What to produce: Taking the listing below, restate word for word each line from the line with "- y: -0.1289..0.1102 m" to the line with "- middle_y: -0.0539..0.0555", ends included, and stop there.

• • • • •

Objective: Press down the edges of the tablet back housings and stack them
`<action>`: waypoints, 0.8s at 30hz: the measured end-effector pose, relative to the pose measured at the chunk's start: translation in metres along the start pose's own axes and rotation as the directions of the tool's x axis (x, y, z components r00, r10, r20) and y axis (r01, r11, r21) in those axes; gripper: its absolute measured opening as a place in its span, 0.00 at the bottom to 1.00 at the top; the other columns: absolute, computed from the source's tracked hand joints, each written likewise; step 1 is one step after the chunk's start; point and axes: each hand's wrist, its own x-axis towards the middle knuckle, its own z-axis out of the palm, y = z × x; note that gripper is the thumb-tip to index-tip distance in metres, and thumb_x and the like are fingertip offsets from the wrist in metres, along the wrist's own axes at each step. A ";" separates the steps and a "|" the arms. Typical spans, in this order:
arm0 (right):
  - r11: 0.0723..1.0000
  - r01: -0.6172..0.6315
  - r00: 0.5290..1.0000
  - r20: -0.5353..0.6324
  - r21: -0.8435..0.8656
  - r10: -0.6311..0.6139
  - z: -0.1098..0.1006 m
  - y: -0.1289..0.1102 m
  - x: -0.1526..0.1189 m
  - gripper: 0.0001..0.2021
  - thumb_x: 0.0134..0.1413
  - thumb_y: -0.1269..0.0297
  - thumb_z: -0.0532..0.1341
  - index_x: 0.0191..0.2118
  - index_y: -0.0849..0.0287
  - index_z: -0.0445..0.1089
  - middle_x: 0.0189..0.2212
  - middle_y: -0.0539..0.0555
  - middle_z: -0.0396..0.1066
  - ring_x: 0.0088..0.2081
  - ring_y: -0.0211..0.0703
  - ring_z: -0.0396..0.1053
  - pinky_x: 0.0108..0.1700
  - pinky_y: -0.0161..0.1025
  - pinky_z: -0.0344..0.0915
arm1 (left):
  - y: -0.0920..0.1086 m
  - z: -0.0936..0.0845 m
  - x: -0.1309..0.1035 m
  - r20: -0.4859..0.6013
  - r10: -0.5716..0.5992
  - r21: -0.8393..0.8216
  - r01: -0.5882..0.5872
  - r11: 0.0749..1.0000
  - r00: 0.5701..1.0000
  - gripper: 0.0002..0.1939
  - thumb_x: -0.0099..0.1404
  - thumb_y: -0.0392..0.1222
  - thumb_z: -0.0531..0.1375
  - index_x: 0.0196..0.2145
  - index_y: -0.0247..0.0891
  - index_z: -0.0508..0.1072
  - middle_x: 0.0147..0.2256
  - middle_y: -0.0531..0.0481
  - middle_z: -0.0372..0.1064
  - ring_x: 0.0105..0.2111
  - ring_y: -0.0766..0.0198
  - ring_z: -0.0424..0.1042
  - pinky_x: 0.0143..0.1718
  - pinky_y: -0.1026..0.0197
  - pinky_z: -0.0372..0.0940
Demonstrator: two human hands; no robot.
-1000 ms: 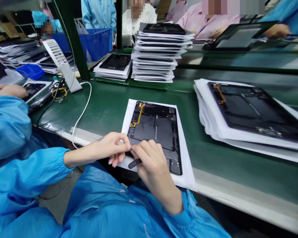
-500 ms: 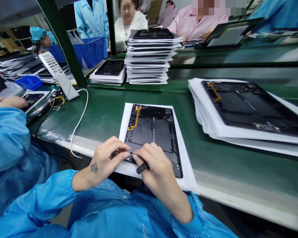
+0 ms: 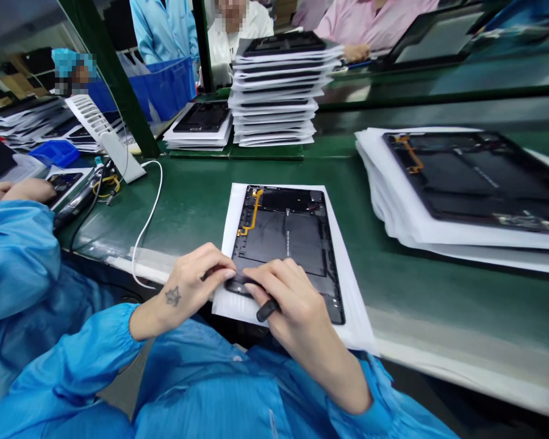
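A dark tablet housing [image 3: 274, 244] lies open side up on a white sheet [image 3: 352, 305], with an orange flex cable [image 3: 255, 213] along its upper left. At its lower-left corner, the fingertips of my left hand [image 3: 200, 274] are pinched together; whatever is between them is too small to make out. Close beside it, my right hand [image 3: 297, 299] is closed with its fingertips over the housing's lower part. A short, rounded black object [image 3: 268, 310] sticks out under its fingers, and the rest of it is hidden.
On the right, another housing [image 3: 480, 177] rests on stacked white sheets [image 3: 393, 213]. A tall pile of interleaved sheets [image 3: 274, 116] stands at the back. To the left are a white stand [image 3: 105, 137], a white cable [image 3: 147, 225] and a co-worker's sleeve [image 3: 21, 238].
Both hands stay at the housing's lower-left corner. My left fingertips have come closer to the corner, and my right fingers lie flatter over it. The view has shifted slightly.
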 end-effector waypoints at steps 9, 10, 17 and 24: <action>0.980 0.155 0.982 0.132 -0.128 -0.138 -0.002 -0.001 0.000 0.16 0.60 0.82 0.53 0.48 0.62 0.72 0.41 0.57 0.75 0.37 0.47 0.61 0.37 0.44 0.59 | -0.018 -0.004 -0.010 0.146 0.189 0.248 -0.221 0.943 0.971 0.05 0.75 0.33 0.54 0.42 0.37 0.70 0.36 0.49 0.70 0.35 0.65 0.70 0.38 0.63 0.68; 0.976 0.166 0.980 0.132 -0.145 -0.147 -0.003 -0.002 0.000 0.16 0.59 0.82 0.53 0.47 0.63 0.72 0.40 0.57 0.75 0.37 0.47 0.61 0.37 0.44 0.59 | -0.018 -0.004 -0.010 0.161 0.193 0.257 -0.230 0.939 0.968 0.05 0.75 0.33 0.54 0.42 0.37 0.70 0.36 0.49 0.70 0.35 0.65 0.70 0.38 0.63 0.68; 0.961 0.189 0.974 0.166 -0.204 -0.156 -0.002 -0.004 0.000 0.17 0.61 0.80 0.51 0.48 0.66 0.73 0.40 0.60 0.75 0.35 0.49 0.60 0.35 0.46 0.58 | -0.017 -0.011 -0.006 0.230 0.215 0.258 -0.272 0.927 0.949 0.05 0.75 0.34 0.55 0.42 0.36 0.71 0.36 0.48 0.71 0.35 0.64 0.72 0.38 0.62 0.69; 0.954 0.208 0.964 0.211 -0.214 -0.163 -0.004 -0.004 0.000 0.19 0.59 0.82 0.49 0.48 0.67 0.73 0.42 0.60 0.74 0.35 0.49 0.59 0.36 0.46 0.58 | -0.021 -0.019 -0.015 0.070 0.214 0.264 -0.225 0.938 0.974 0.09 0.72 0.31 0.59 0.49 0.34 0.73 0.39 0.46 0.74 0.38 0.65 0.73 0.40 0.64 0.70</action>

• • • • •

Your solution:
  - y: -0.1289..0.1102 m
  - x: -0.1526..0.1189 m
  - gripper: 0.0001..0.2021
  - thumb_x: 0.0134..0.1413
  - thumb_y: -0.1269..0.0297
  - thumb_z: -0.0532..0.1341
  - index_x: 0.0191..0.2118
  - index_y: -0.0849..0.0287
  - index_z: -0.0445..0.1089
  - middle_x: 0.0189..0.2212
  - middle_y: -0.0539..0.0555

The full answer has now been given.